Would you transcribe the line containing "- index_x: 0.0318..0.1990" and every line after it, through the end of the records below, exactly and with nothing else?

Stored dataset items
^^^^

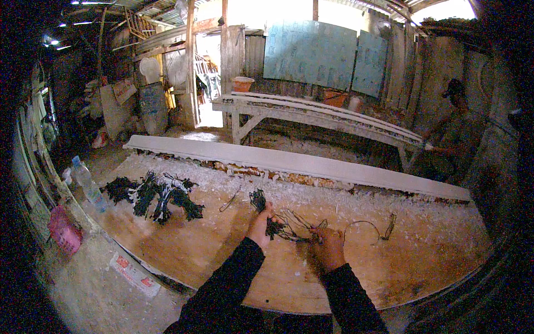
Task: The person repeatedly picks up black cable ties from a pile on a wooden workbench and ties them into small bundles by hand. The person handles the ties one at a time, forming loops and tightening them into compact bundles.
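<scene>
My left hand [260,227] is closed around a small bundle of dark cords [257,199], whose bunched end sticks up past the fingers. Loose loops of cord [289,220] stretch from that bundle across to my right hand [330,248], which pinches them between closed fingers. Both hands are just above a wooden tabletop [222,261]. Right of my right hand, a thin curved cord [364,222] lies beside a short dark twisted piece [390,225]. Several dark and pale cord bundles [160,196] lie in a heap on the left of the table.
White flakes [233,186] cover the table's far side, below a long white beam [295,164]. A clear bottle [87,181] stands at the left edge, with a pink container [65,229] beyond it. Behind are a long bench [311,109] and a person [453,131] at right.
</scene>
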`<action>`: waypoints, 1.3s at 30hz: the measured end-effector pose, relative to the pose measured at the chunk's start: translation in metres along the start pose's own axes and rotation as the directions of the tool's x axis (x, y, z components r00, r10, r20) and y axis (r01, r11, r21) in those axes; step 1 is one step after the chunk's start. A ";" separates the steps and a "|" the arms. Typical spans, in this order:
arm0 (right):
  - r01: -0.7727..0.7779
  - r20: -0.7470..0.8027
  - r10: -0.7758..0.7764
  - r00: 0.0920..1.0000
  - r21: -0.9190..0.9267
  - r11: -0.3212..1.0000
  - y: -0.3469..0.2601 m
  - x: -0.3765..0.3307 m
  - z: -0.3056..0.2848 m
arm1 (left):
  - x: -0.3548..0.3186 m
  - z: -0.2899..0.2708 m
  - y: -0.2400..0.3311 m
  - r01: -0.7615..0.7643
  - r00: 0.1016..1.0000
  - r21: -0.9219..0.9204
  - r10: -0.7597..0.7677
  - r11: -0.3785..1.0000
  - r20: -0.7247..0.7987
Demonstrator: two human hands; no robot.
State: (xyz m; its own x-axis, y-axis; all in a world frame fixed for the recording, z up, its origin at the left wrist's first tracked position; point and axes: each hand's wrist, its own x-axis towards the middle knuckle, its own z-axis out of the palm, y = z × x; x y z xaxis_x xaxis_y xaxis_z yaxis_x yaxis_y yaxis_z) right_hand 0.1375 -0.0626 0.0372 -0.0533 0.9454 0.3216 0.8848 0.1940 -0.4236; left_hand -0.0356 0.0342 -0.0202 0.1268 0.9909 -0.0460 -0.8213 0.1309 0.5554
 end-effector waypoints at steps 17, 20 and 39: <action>0.115 -0.041 -0.120 0.992 0.688 0.717 0.007 0.000 0.010 | -0.007 0.006 -0.027 0.109 0.976 0.249 -0.152 0.962 0.159; 0.053 0.074 -0.178 0.981 0.786 0.616 0.003 -0.002 0.015 | -0.017 0.015 -0.024 0.184 0.966 0.316 -0.230 0.931 0.115; 0.456 -0.022 -0.497 0.867 0.436 0.776 -0.017 0.002 0.000 | -0.031 0.025 -0.020 0.084 0.966 0.559 -0.204 0.825 0.156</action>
State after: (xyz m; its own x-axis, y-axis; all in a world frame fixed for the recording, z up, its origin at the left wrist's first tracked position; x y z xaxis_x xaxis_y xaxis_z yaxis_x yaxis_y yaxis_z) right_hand 0.1226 -0.0644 0.0449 -0.4759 0.7178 0.5082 0.4607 0.6957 -0.5512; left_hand -0.0093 0.0002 -0.0090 0.3769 0.9258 -0.0280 -0.3556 0.1725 0.9186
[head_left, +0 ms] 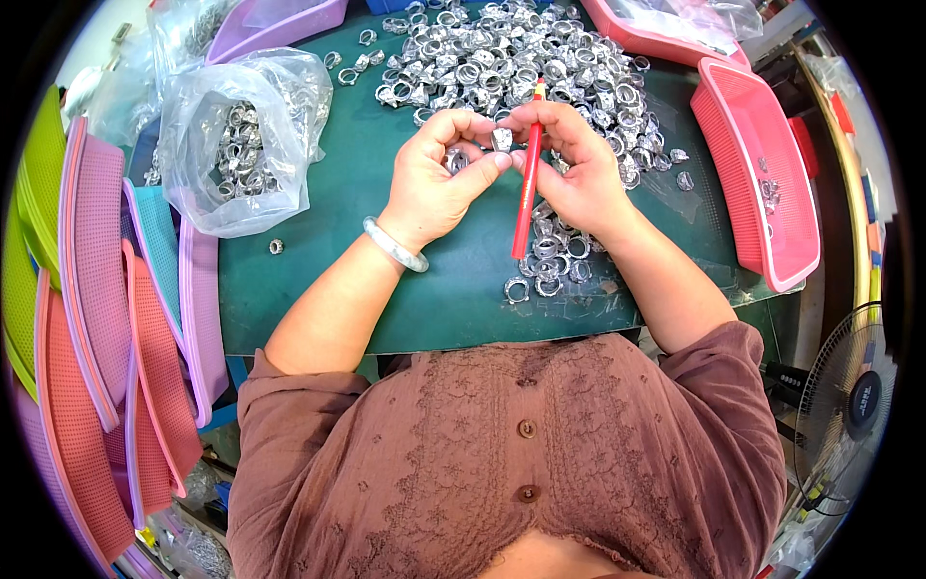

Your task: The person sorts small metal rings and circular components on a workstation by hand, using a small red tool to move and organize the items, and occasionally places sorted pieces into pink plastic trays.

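Over the dark green table mat (328,280), my left hand (436,179) curls around a small silver metal ring (456,159) held in its palm. My right hand (569,164) grips a red pencil-like stick (527,188) that points down toward me. Between the fingertips of both hands sits another small silver ring piece (502,140). A pale bangle (394,245) circles my left wrist. A large heap of silver rings (511,58) lies just beyond my hands, and a smaller cluster of rings (552,256) lies under my right wrist.
A clear plastic bag of rings (241,145) lies at the left. A pink basket (762,174) with a few rings stands at the right, another pink basket (656,34) behind it. Stacked pink, purple and green baskets (106,318) line the left edge. A fan (854,405) stands at the lower right.
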`<state>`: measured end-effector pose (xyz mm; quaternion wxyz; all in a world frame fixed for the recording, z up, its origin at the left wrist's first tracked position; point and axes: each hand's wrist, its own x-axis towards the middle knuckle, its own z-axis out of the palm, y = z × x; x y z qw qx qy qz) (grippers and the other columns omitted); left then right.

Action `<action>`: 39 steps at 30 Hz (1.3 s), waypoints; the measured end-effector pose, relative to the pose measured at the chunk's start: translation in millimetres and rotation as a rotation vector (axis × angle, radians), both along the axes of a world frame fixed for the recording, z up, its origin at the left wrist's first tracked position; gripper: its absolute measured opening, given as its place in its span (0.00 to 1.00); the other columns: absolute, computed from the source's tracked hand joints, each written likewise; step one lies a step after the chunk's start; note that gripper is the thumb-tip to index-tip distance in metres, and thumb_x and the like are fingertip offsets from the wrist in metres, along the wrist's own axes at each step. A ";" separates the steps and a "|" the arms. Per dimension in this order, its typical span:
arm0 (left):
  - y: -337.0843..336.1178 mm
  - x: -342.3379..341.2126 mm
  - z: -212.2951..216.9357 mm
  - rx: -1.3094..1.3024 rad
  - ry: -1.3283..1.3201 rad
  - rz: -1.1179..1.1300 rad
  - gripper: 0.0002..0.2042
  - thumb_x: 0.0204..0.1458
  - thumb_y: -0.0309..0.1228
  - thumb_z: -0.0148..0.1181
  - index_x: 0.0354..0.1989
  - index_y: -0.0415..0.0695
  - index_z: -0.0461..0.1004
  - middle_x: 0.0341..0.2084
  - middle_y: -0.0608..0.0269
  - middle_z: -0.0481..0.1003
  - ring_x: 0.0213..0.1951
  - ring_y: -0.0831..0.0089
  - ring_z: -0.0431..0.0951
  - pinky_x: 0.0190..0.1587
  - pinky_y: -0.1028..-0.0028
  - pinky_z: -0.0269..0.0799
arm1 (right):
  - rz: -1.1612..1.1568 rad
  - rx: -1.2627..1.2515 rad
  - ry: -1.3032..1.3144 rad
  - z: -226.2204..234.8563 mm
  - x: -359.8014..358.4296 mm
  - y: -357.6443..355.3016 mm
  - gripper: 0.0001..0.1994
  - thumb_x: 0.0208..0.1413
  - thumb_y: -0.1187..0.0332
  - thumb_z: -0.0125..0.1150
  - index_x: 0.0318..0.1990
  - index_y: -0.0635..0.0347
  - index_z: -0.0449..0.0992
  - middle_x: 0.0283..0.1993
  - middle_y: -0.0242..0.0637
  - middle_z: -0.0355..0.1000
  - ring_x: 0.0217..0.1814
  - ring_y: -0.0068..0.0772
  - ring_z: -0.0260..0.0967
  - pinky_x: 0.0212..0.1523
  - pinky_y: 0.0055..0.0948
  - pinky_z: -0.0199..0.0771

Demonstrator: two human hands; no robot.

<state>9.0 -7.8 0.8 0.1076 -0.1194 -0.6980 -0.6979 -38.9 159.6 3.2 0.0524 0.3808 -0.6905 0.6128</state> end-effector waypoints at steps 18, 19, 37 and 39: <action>1.3 -1.4 -4.1 0.059 -0.036 -0.028 0.13 0.44 0.19 0.60 0.39 0.40 0.67 0.25 0.68 0.70 0.27 0.84 0.70 0.30 0.83 0.70 | -0.003 0.013 0.020 0.9 -0.6 0.8 0.19 0.43 0.80 0.59 0.46 0.61 0.67 0.41 0.37 0.71 0.39 0.25 0.70 0.35 0.21 0.70; 1.3 -1.4 -4.1 0.054 -0.036 -0.027 0.13 0.44 0.19 0.60 0.39 0.40 0.67 0.25 0.68 0.70 0.27 0.83 0.71 0.30 0.83 0.70 | -0.004 0.012 0.017 1.3 -0.3 0.5 0.19 0.43 0.80 0.59 0.46 0.61 0.67 0.41 0.37 0.71 0.39 0.25 0.70 0.35 0.21 0.70; 3.7 2.6 6.5 0.137 -0.159 -0.117 0.14 0.46 0.18 0.57 0.41 0.42 0.64 0.28 0.66 0.68 0.28 0.81 0.72 0.26 0.82 0.70 | -0.013 0.009 0.006 2.7 0.9 1.2 0.18 0.43 0.79 0.59 0.45 0.61 0.68 0.40 0.36 0.71 0.36 0.24 0.70 0.36 0.22 0.70; 3.3 2.3 5.6 0.161 -0.146 -0.132 0.14 0.47 0.18 0.56 0.41 0.42 0.64 0.28 0.67 0.68 0.28 0.81 0.72 0.27 0.82 0.71 | -0.015 0.009 0.011 3.1 1.0 0.9 0.18 0.43 0.79 0.59 0.45 0.61 0.68 0.40 0.36 0.71 0.36 0.23 0.70 0.36 0.22 0.70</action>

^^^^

_SOLUTION_
  - index_x: 0.0318..0.1990
  - index_y: -0.0635..0.0347
  - index_z: -0.0449..0.0992
  - middle_x: 0.0283..0.1993
  - middle_y: -0.0242..0.0637
  - middle_z: -0.0355..0.1000
  - ring_x: 0.0217..0.1814
  - ring_y: -0.0068..0.0772
  - ring_z: -0.0260..0.0967
  - pinky_x: 0.0212..0.1523
  - pinky_y: 0.0055..0.0948
  - pinky_z: -0.0199..0.0771

Demonstrator: two human hands; no robot.

<state>9.0 -7.8 0.8 0.1076 -0.1194 -0.6980 -0.6979 -38.9 159.6 3.2 0.0524 0.3808 -0.6905 0.6128</state> end-effector waypoints at steps 18, 19, 37 and 39: <action>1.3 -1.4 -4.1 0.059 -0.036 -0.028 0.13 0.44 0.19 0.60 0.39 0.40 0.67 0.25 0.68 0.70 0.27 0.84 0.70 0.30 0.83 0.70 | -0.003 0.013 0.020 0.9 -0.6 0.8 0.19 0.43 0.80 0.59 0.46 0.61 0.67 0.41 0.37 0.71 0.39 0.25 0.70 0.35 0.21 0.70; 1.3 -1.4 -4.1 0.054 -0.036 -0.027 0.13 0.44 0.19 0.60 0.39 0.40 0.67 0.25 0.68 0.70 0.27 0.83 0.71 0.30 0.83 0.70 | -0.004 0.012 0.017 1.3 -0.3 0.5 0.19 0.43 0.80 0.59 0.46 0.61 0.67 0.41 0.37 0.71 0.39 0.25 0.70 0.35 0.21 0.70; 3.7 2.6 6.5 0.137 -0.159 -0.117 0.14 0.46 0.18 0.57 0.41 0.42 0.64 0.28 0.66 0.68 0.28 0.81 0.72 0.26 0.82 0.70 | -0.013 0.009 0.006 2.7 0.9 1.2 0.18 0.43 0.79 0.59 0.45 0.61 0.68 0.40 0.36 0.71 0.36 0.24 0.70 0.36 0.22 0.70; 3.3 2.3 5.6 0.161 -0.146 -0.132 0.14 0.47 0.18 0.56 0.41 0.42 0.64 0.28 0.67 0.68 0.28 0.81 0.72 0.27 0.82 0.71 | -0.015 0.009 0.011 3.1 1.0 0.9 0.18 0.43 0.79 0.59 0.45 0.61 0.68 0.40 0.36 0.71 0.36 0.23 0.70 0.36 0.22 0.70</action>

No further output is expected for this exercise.